* Problem *
Please repeat only the stretch of records running from the first line through the line that contains "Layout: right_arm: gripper".

Records contained in a dataset
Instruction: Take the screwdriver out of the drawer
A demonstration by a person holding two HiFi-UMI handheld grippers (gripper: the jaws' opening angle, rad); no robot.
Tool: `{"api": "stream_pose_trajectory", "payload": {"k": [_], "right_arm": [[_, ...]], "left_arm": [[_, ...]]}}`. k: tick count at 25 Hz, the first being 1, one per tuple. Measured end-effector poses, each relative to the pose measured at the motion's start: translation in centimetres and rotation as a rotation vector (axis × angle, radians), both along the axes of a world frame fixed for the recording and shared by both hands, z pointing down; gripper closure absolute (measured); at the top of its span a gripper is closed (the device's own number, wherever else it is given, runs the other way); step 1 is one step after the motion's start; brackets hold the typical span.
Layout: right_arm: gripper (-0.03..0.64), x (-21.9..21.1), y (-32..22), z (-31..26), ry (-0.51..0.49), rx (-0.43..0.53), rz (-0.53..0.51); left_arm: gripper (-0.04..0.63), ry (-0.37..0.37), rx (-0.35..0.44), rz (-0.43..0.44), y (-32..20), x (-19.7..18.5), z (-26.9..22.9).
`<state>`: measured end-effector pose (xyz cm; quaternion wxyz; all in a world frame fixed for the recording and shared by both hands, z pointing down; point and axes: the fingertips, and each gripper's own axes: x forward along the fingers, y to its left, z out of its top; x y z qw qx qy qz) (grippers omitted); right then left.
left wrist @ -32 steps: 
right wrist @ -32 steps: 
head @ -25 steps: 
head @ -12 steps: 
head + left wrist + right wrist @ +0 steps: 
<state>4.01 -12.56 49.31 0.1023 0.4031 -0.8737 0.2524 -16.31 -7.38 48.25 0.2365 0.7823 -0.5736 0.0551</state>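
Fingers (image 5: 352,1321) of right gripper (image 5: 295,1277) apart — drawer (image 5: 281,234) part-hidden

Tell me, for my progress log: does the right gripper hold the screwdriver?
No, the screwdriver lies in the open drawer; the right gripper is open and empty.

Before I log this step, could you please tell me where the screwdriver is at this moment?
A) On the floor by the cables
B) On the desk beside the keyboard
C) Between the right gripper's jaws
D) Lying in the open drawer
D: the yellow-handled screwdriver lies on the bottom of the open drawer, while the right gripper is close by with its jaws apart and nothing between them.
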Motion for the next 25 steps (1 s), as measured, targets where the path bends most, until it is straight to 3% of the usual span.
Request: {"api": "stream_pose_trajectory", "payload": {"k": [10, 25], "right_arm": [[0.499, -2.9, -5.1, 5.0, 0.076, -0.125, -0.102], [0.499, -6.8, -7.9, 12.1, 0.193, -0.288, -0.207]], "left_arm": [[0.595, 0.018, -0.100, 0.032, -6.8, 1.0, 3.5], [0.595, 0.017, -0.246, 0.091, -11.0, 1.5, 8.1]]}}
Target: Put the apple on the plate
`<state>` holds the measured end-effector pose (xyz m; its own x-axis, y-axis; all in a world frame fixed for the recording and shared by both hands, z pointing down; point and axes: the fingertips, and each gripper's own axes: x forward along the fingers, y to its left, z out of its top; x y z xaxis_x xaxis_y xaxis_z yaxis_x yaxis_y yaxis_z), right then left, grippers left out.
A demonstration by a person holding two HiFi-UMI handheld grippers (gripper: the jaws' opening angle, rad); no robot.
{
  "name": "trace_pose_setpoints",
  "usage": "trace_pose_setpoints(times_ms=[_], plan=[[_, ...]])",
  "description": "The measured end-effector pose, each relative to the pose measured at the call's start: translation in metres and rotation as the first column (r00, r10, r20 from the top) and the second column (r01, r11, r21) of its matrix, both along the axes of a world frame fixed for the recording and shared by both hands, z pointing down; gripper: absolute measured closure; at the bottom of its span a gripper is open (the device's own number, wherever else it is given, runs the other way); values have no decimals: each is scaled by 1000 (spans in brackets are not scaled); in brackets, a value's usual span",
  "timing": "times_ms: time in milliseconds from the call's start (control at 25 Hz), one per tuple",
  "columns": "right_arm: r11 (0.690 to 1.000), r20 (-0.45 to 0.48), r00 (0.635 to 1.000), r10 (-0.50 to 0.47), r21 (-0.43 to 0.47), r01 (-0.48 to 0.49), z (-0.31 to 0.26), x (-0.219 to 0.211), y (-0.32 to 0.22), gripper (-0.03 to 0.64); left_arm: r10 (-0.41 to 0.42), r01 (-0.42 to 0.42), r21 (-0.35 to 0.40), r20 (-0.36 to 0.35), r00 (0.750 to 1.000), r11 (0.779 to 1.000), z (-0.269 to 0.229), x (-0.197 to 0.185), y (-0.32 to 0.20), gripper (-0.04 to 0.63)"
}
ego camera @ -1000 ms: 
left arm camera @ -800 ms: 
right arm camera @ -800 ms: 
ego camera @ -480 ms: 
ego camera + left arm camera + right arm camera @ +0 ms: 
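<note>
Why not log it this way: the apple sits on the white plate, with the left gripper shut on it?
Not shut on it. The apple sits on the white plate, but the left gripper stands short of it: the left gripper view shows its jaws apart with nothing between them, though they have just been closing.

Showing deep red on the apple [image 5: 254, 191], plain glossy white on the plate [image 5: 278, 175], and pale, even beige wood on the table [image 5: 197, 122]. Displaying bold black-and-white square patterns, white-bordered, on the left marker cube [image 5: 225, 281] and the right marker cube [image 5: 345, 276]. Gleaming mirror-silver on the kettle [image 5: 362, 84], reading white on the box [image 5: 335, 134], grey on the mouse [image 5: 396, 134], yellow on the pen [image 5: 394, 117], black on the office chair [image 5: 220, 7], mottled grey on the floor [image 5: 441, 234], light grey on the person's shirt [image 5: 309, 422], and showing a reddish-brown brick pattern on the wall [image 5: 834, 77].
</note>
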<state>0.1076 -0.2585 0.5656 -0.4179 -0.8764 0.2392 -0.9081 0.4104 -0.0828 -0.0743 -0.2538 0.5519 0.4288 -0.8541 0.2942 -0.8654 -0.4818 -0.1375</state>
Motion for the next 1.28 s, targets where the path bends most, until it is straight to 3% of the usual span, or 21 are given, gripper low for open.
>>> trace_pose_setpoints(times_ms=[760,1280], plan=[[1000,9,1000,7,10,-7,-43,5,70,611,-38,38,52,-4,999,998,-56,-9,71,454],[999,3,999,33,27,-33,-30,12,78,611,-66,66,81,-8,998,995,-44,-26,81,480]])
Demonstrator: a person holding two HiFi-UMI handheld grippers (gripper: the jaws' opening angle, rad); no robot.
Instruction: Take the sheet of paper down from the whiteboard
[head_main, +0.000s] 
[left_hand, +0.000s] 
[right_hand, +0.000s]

* Written answer *
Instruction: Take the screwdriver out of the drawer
A demonstration by a person holding two HiFi-UMI handheld grippers (gripper: the jaws' opening angle, rad); no robot.
Tool: `{"api": "stream_pose_trajectory", "payload": {"k": [_], "right_arm": [[_, ...]], "left_arm": [[_, ...]]}}`. k: tick count at 25 Hz, the first being 1, one per tuple. Measured end-effector poses, each relative to the pose measured at the motion's start: translation in centimetres and rotation as a rotation vector (axis × angle, radians), both along the axes of a world frame fixed for the recording and shared by both hands, z pointing down; gripper closure absolute (measured); at the top of its span a gripper is closed (the device's own number, wherever else it is given, runs the other way); step 1 is one step after the motion's start; brackets hold the typical span.
Layout: right_arm: gripper (-0.03..0.64), x (-21.9..21.1), y (-32..22), z (-31..26), ry (-0.51..0.49), rx (-0.43..0.53), rz (-0.53..0.51); left_arm: gripper (-0.04..0.63), ry (-0.37..0.37), rx (-0.35..0.44), rz (-0.43..0.44), y (-32..20), x (-19.7..18.5), z (-26.9..22.9).

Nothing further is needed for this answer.